[Records excerpted from a collection]

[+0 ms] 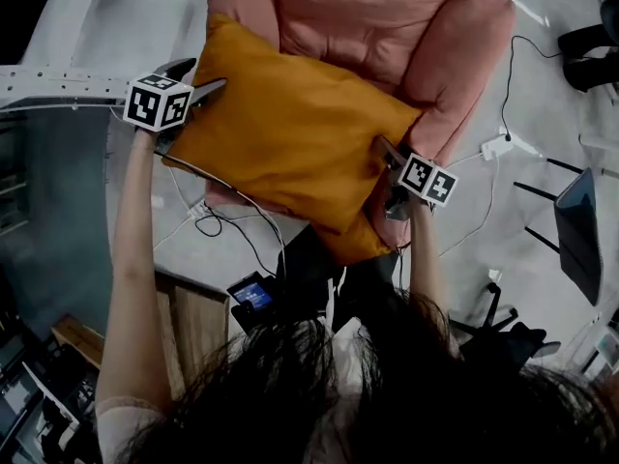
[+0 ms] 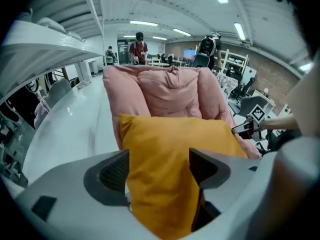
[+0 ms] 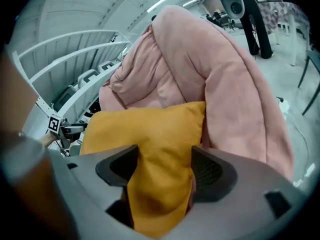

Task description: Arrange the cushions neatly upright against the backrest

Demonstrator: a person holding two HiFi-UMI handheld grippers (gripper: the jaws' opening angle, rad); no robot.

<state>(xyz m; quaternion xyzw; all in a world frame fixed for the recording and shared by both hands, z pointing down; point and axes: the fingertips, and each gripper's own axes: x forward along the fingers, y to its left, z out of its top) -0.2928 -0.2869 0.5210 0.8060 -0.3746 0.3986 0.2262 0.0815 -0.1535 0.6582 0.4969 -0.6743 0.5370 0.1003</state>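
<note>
orange cushion (image 1: 290, 143): slanted over pink armchair (image 1: 464, 56) front seat edge, short of backrest (image 1: 358, 8) | left gripper (image 2: 159, 165): jaws spread, corner loose between | right gripper (image 3: 165, 166): same, opposite corner | risk: unclamped, it could slide off onto floor (image 1: 542, 95)

**Blind spots from my end**

The orange cushion (image 1: 290, 133) hides the pink armchair's (image 1: 387, 17) seat from me, and the chair's top runs off the head view. The person's hair (image 1: 319, 385) blocks the floor nearest them. Distant people (image 2: 138, 46) are too small to make out.
</note>
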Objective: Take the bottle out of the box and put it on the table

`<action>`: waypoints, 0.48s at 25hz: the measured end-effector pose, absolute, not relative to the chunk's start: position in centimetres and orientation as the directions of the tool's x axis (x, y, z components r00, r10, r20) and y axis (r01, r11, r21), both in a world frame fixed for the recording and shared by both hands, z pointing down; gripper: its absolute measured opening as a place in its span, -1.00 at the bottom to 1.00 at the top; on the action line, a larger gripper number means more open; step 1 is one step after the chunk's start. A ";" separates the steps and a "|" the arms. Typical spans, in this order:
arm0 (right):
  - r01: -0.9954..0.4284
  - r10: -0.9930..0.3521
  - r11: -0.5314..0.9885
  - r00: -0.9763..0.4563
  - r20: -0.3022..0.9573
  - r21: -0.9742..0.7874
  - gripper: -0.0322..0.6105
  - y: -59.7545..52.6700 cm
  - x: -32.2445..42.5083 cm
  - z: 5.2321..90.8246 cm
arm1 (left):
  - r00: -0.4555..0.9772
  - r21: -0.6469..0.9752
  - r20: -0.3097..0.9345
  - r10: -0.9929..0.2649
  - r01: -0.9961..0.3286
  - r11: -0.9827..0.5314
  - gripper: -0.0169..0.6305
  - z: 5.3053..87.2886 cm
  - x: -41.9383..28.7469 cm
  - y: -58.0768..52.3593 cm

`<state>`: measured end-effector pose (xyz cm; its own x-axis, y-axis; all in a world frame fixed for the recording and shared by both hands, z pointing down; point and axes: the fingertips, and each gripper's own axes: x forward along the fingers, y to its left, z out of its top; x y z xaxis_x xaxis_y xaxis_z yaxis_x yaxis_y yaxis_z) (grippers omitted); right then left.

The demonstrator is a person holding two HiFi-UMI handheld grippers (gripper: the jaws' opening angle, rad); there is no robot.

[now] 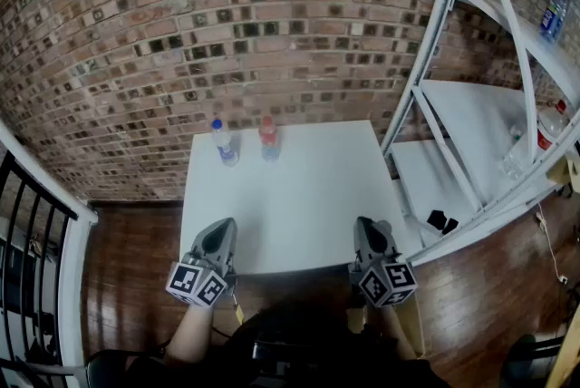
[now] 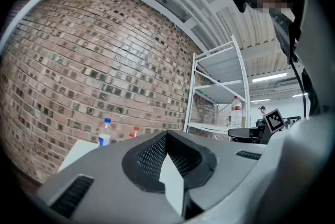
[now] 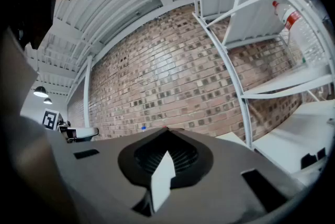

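Where brick wall [image 1: 227, 33] rises, white table [image 1: 299, 205], shelving [image 1: 471, 114]

A: The wall [image 1: 227, 33] behind the table [image 1: 299, 205]?
B: Rough, matt brick. The table is smooth, matt white.
A: The floor [image 1: 127, 286] under it?
B: Dark wood planks, slightly glossy. The rack [image 1: 426, 60] right of the table looks like smooth painted metal.
A: On the table?
B: Blue-cap bottle [image 1: 224, 144] and red-cap bottle [image 1: 269, 140]: clear, glossy plastic. Left gripper [image 1: 224, 225] and right gripper [image 1: 366, 225], at its near edge: matt grey plastic.

I count four clear plastic bottles: blue-capped bottle [image 1: 223, 142], red-capped bottle [image 1: 268, 139], red-labelled bottle [image 1: 546, 129], blue-labelled bottle [image 1: 554, 13]; one white tabletop [image 1: 299, 205]; one white metal shelf [image 1: 471, 119].
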<state>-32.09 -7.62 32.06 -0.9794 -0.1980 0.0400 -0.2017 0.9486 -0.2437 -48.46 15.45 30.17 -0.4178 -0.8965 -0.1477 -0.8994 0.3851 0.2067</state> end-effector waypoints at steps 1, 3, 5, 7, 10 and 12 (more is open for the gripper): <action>-0.220 -0.216 0.944 -0.975 0.041 -0.246 -0.89 -8.3 -31.2 32.1 | -0.407 0.206 -0.146 -0.902 -0.904 0.374 -0.94 30.3 -48.0 14.7; -0.256 -0.254 0.933 -0.966 0.042 -0.252 -0.89 -9.5 -29.3 32.3 | -0.385 0.206 -0.142 -0.912 -0.913 0.353 -0.94 30.6 -47.1 13.3; -0.296 -0.295 0.920 -0.955 0.042 -0.257 -0.89 -10.8 -27.1 32.5 | -0.356 0.207 -0.139 -0.924 -0.923 0.324 -0.94 30.7 -45.9 11.5; -0.346 -0.348 0.901 -0.937 0.040 -0.262 -0.89 -12.4 -24.4 32.5 | -0.310 0.207 -0.144 -0.940 -0.938 0.278 -0.94 30.6 -44.5 9.0; -0.422 -0.426 0.868 -0.904 0.042 -0.262 -0.89 -14.6 -20.2 32.6 | -0.233 0.204 -0.158 -0.960 -0.958 0.199 -0.94 30.3 -41.9 5.2; -0.473 -0.475 0.844 -0.878 0.060 -0.253 -0.89 -15.9 -17.6 32.8 | -0.189 0.205 -0.163 -0.968 -0.967 0.154 -0.94 30.2 -40.0 2.9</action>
<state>-17.56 -15.88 32.84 -0.8781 -0.4747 0.0596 -0.4733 0.8438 -0.2531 -39.99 2.92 30.21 -0.1886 -0.9684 -0.1630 -0.9666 0.1537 0.2051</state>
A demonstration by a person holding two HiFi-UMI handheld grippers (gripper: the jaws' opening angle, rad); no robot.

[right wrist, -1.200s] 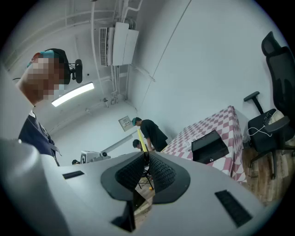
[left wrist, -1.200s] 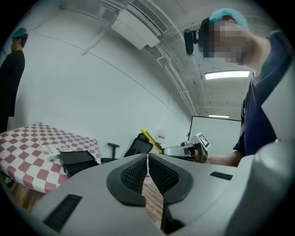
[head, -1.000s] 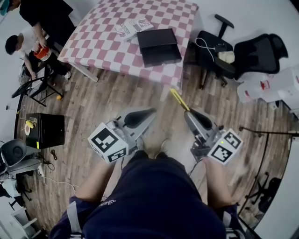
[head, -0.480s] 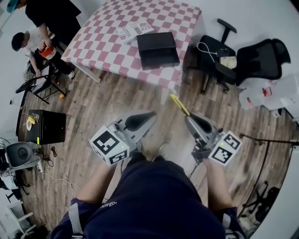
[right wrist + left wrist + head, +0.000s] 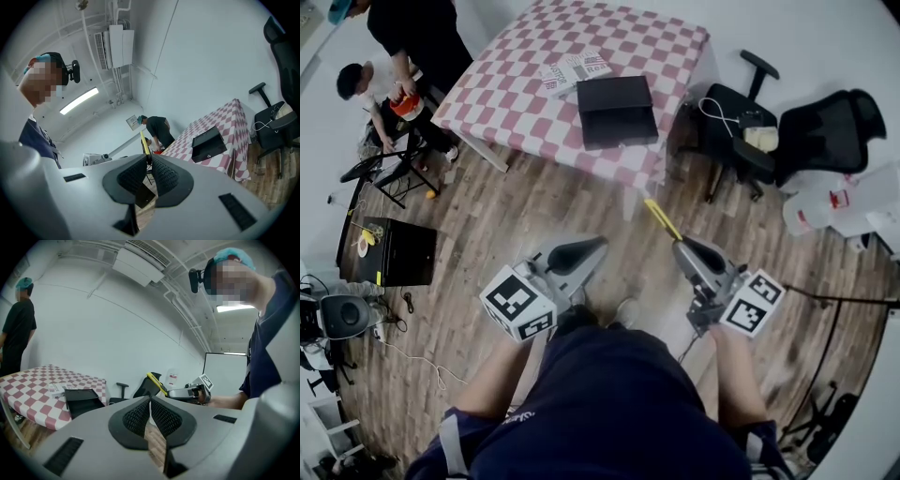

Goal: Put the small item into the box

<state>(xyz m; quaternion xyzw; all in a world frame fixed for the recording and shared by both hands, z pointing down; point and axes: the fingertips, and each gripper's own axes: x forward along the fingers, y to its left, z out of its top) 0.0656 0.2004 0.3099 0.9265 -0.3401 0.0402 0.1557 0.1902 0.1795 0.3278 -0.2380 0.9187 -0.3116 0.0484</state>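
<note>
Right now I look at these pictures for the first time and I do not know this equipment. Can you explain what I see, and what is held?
There is no robot here. A person stands and holds a two-jaw hand tool, a gripper, in each hand. The head view comes from a camera on the person's head and looks down at the floor, both grippers and a table. The other two pictures each come from a camera on one gripper and look along its jaws. On the table lie a black box and a booklet. The right gripper is shut on a yellow strip. The left gripper is shut with nothing in it. The strip has not yet reached the box.
</note>
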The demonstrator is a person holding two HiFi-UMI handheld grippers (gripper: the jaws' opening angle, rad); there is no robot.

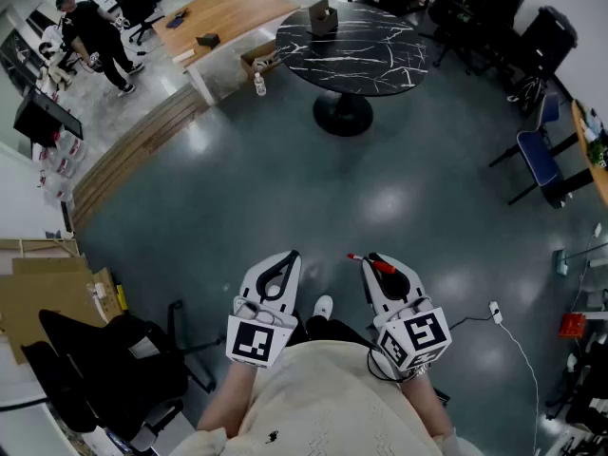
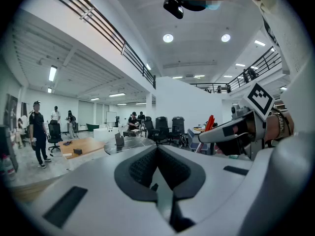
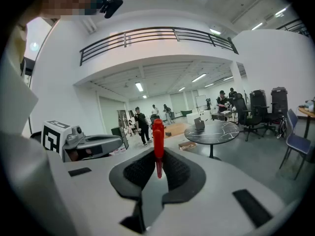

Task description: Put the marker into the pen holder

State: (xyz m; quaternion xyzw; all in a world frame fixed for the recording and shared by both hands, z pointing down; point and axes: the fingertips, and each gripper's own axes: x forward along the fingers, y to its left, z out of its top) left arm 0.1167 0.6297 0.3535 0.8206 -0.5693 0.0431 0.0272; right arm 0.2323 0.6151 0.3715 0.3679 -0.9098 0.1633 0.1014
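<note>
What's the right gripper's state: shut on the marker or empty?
Shut on the marker: jaws of the right gripper pinch its red body, one end sticking up past the tips.

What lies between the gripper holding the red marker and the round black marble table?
Only bare grey floor: in the head view, nothing stands between the right gripper, shut on the red marker, and the round marble table ahead.

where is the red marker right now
Clamped in the right gripper, the red marker pokes past its tips, right of the shut left gripper in the head view.
</note>
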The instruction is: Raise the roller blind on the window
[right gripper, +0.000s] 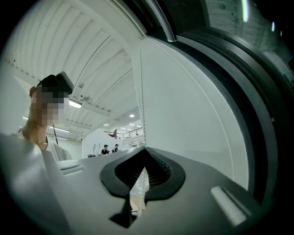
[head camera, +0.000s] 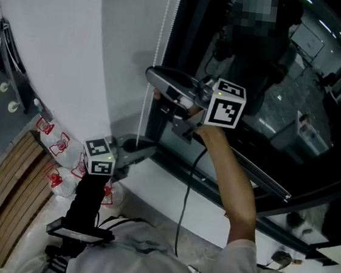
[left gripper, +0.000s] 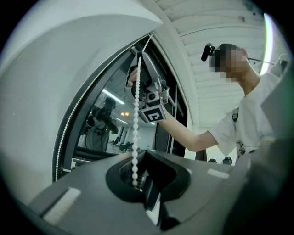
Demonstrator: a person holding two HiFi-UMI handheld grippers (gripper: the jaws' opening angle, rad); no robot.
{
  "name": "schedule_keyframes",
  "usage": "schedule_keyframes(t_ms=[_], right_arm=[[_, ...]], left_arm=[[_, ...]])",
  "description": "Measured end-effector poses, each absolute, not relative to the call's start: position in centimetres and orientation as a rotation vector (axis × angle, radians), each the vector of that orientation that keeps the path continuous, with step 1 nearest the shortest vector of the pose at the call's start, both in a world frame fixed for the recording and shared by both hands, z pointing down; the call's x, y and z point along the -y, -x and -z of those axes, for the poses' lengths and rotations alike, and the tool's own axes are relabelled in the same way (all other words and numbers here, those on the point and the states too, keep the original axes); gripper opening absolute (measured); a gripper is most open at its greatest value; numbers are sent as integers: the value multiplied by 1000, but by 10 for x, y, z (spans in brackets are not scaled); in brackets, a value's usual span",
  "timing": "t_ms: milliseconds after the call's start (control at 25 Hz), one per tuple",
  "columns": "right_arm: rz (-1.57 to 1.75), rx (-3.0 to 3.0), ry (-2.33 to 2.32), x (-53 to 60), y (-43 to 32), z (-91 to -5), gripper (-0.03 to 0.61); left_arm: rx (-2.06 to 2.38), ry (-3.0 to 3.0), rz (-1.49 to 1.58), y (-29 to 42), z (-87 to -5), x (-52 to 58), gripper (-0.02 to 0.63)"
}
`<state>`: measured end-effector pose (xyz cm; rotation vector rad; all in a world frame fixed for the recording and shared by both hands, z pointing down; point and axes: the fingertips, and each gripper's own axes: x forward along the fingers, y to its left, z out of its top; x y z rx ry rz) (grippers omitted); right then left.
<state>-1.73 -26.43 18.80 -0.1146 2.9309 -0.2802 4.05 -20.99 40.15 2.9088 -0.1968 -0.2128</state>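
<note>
The white roller blind (head camera: 76,49) covers the left part of the dark window (head camera: 285,97). Its bead chain (head camera: 159,40) hangs along the blind's right edge. My right gripper (head camera: 156,80) is the upper one and is shut on the chain. The left gripper (head camera: 146,149) sits lower, near the sill. In the left gripper view the chain (left gripper: 135,133) runs taut from the right gripper (left gripper: 139,59) down into my left gripper (left gripper: 138,181), which is shut on it. In the right gripper view the chain (right gripper: 141,92) rises from the closed right gripper (right gripper: 144,153) beside the blind (right gripper: 193,114).
A white sill (head camera: 170,191) runs below the window frame. Wooden slats (head camera: 5,193) and clear bags with red print (head camera: 59,151) lie at the lower left. A black cable (head camera: 187,196) hangs from the right gripper. Hooks (head camera: 5,86) stick out of the wall at far left.
</note>
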Motion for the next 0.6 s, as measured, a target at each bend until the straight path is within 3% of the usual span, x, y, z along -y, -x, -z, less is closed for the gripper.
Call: schedule_keyframes(t_ms=[600], right_arm=[[471, -3006, 121, 255, 27, -287, 5]], left_arm=[[207, -2900, 210, -38, -404, 211, -2]])
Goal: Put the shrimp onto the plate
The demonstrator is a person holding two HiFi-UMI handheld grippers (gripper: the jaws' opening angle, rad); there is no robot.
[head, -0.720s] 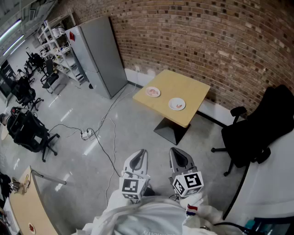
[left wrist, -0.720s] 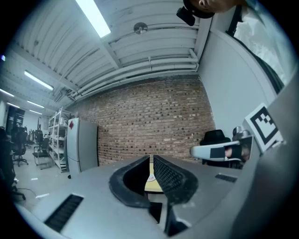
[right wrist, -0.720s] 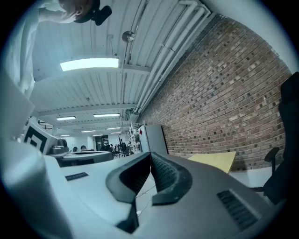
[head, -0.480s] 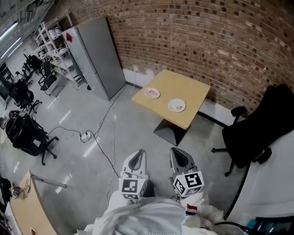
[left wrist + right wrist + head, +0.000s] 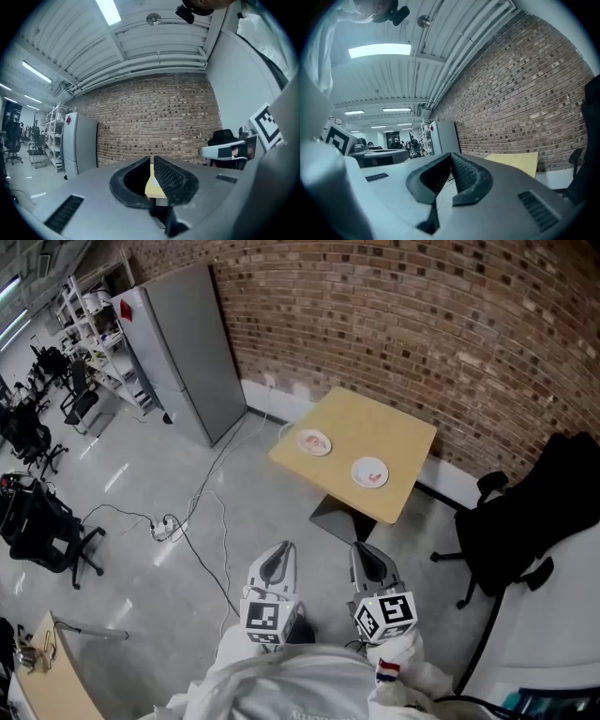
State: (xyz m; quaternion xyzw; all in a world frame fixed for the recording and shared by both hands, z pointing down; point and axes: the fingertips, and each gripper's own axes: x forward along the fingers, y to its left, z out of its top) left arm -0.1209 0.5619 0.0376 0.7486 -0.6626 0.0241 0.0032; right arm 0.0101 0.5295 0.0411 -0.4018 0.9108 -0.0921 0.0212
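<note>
well, my left gripper (image 5: 279, 561) and right gripper (image 5: 368, 559) sit level, fingers pressed together on nothing, likely because the table (image 5: 375, 418) is well ahead of them. only the head view shows its left plate (image 5: 303, 440) and right plate (image 5: 357, 469), each bearing a pinkish bit, presumably shrimp (image 5: 374, 477); the gripper views give little beyond tabletop.

Even, bright overhead light fills the head view. The yellow table (image 5: 361, 451) throws only a soft shadow onto the floor (image 5: 141, 474) beneath it, and left of the table that glossy floor carries pale streaks of glare. Behind the table the brick wall (image 5: 422, 324) bows with lens distortion. Both gripper views are fisheye circles with black corners. High above the table a ceiling light strip (image 5: 108, 10) burns out white, while nearer than the table the left gripper (image 5: 152, 161) and right gripper (image 5: 451, 155) look soft and slightly blurred.
</note>
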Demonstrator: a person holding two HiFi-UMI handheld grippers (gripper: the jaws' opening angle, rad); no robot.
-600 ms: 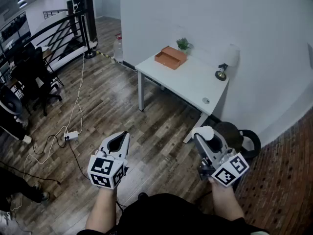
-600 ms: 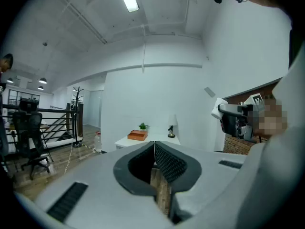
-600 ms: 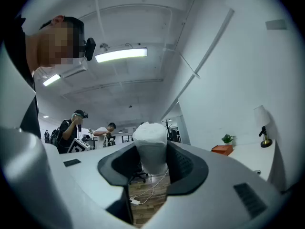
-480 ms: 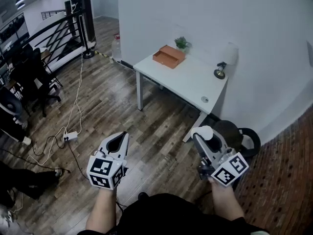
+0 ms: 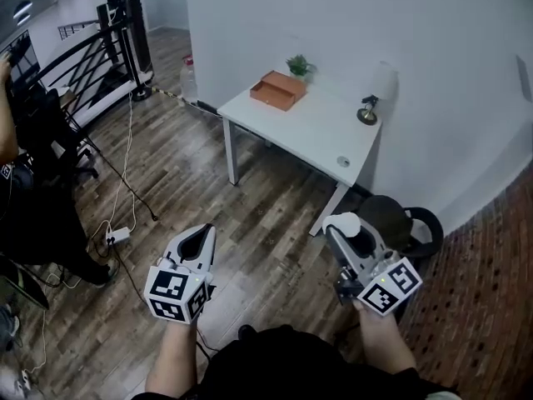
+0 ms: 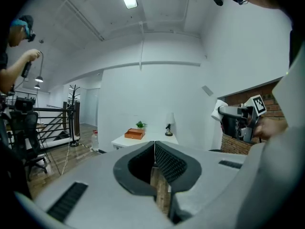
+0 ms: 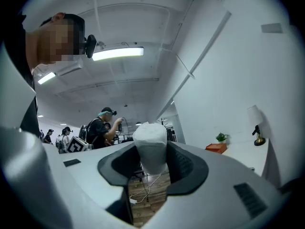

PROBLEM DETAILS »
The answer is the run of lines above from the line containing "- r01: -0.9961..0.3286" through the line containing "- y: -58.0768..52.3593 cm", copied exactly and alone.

RESPONSE FOR THIS EXERCISE »
  - r01: -0.9961..0.3286
  - r11: -0.9827..0.5314
  - gripper: -0.0169..0.6305
  - z: 5.3053..87.2886 cm
  - x: -41.9383..28.7469 cm
  - y: -58.0768..52.3593 cm

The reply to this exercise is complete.